The question that's driving my research is always: what can we learn from genetic factors that influence susceptibility or resilience for neurodevelopmental and psychiatric disorders? I will start today with a bird's-eye view on genetic findings, focusing on autism and schizophrenia. Along the way, I will explain a few key concepts, and then I will illustrate this with some research observations, including my own research on the 22q11.2 deletion syndrome. Finally, I'll explore to what extent these research findings may be relevant for our clinical practice.

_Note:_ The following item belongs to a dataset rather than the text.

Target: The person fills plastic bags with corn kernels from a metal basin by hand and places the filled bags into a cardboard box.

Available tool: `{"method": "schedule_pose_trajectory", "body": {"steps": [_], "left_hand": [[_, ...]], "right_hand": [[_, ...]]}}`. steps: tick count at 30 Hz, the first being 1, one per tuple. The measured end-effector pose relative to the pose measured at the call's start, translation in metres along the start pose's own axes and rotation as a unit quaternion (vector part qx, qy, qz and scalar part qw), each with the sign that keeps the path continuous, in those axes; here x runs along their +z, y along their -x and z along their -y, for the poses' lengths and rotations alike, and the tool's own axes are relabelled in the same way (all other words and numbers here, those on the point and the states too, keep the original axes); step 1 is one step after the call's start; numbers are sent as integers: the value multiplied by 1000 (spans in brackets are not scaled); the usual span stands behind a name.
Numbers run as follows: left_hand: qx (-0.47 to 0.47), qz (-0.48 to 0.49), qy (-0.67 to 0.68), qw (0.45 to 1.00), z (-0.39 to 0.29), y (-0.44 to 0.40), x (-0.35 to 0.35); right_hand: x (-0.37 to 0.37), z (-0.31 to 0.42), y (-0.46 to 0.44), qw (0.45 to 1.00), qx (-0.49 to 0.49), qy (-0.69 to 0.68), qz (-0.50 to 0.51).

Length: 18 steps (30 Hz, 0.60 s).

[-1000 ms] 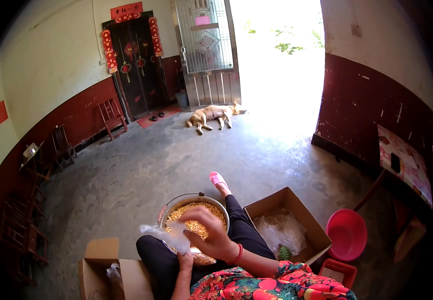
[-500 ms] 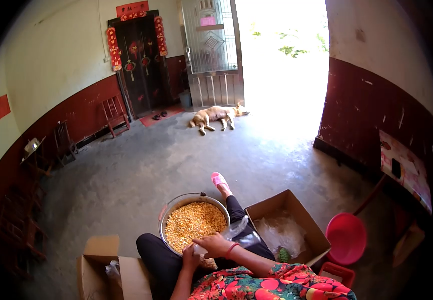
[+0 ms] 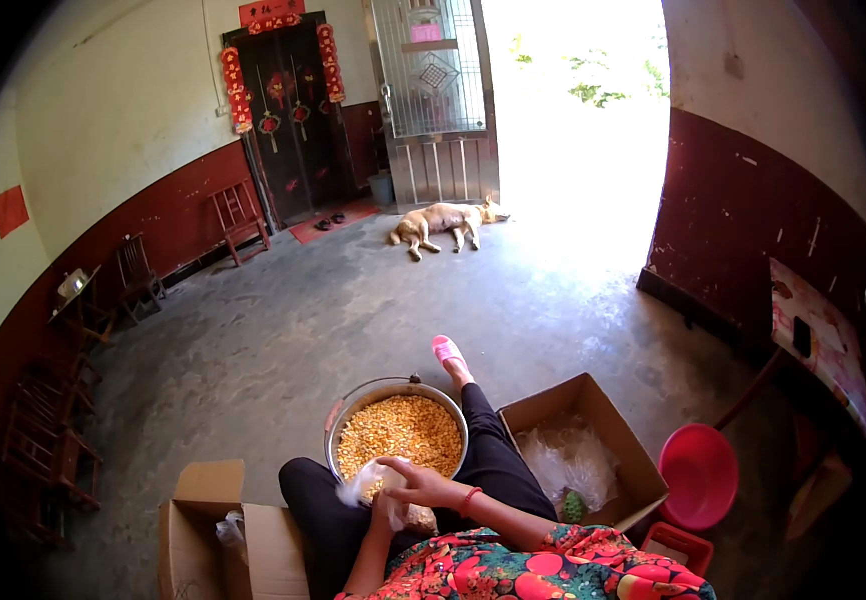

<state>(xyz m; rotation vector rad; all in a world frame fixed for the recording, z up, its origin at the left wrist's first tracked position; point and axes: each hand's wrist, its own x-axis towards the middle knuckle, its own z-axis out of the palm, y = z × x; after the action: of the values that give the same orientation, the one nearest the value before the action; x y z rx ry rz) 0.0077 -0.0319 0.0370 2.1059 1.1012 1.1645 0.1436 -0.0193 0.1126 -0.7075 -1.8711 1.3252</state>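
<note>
A metal bucket (image 3: 330, 433) with a wire handle stands between my legs, full of yellow corn kernels (image 3: 400, 430). Over its near edge my left hand (image 3: 387, 513) is closed around the neck of a clear plastic bag (image 3: 420, 518), whose lower part holds kernels and rests at my lap. My right hand (image 3: 426, 487), with a red band on the wrist, pinches the bag's loose top (image 3: 358, 488), which sticks out to the left. Its fingertips are partly hidden by the plastic.
An open cardboard box (image 3: 643, 470) with plastic bags is at the right, beside a pink basin (image 3: 698, 476) and a red basket (image 3: 678, 545). Another box (image 3: 278, 550) is at the left. A dog (image 3: 445, 222) lies near the doorway; chairs (image 3: 238, 220) line the left wall.
My right hand has come down from above the bucket to the bag's neck beside my left hand. The bag's top has swung from the right to the left. The view has shifted slightly.
</note>
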Motion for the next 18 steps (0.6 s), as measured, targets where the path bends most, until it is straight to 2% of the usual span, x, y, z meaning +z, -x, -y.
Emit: {"method": "schedule_pose_trajectory", "body": {"steps": [2, 3, 5, 7, 10, 11, 12, 13, 15, 18], "left_hand": [[9, -3, -12, 1000, -1, -10, 2], [8, -3, -11, 1000, -5, -11, 1], [-182, 55, 15, 982, -15, -9, -2], [-176, 45, 39, 983, -14, -8, 0], [-160, 23, 74, 984, -13, -8, 2], [-177, 6, 71, 982, -9, -7, 5], [-193, -10, 69, 979, -5, -6, 6], [-193, -10, 69, 979, -2, -5, 8], [-257, -32, 91, 962, 3, -5, 9], [-234, -64, 141, 960, 7, -5, 9]], "right_hand": [[-4, -15, 8, 957, 85, 275, -27], [-5, -15, 13, 949, 118, 292, -31], [-7, -12, 18, 938, 142, 315, -33], [-11, 2, 18, 913, 206, 352, -15], [-16, -8, 16, 915, 194, 354, -30], [-16, -22, 20, 927, 116, 343, -96], [-18, -22, 21, 927, 116, 343, -97], [-20, -22, 21, 923, 135, 338, -126], [-26, -32, 22, 912, 145, 326, -202], [-38, -59, 31, 890, 170, 346, -244]]}}
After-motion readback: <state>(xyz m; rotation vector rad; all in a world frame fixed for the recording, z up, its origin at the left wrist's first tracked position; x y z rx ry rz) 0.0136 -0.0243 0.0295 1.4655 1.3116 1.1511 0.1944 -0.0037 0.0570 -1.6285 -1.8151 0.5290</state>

Let's start with the introduction.
One distinction we can make is that between common and rare variants. You can take one genetic variant, and count the number of people in a population with that specific variant. If a variant is common, it means that you'll find anywhere between (let's say) 1 per cent and up to 50 per cent of the population, that carries that specific variant. You can intuitively understand that each such common variant can only have a very small effect on disease risk, but then you can look at another variant, and find that a certain proportion of the population carries that variant. You can do that for a number of variants. This is all to show that there will be individuals in the population who, by chance, happen to have many of these risk variants. Even though each of these variants only carries a very small effect, the idea is that cumulatively, thousands of risk variants can amount to a risk effect that has some relevance. Rare variants, in contrast, can potentially have individually large effect sizes, but then again, they are very rare. I will discuss some of these more recently-discovered rare variants that are indeed highly pathogenic. It's important to realize that these two models, the common variant and rare variant model, are not mutually exclusive, and also that the dichotomy is somewhat artificial. In reality, there is a spectrum from very rare to common. By and large, it is fair to say that for schizophrenia, most findings are made in the domain of common genetic variants; whereas for autism or autism spectrum disorder (I will call it ASD in my talk), most of the progress is made in the discovery of rare, often high-impact, genetic variants. But the findings for both disorders are starting to approach each other more recently, and I'll give you a very brief overview.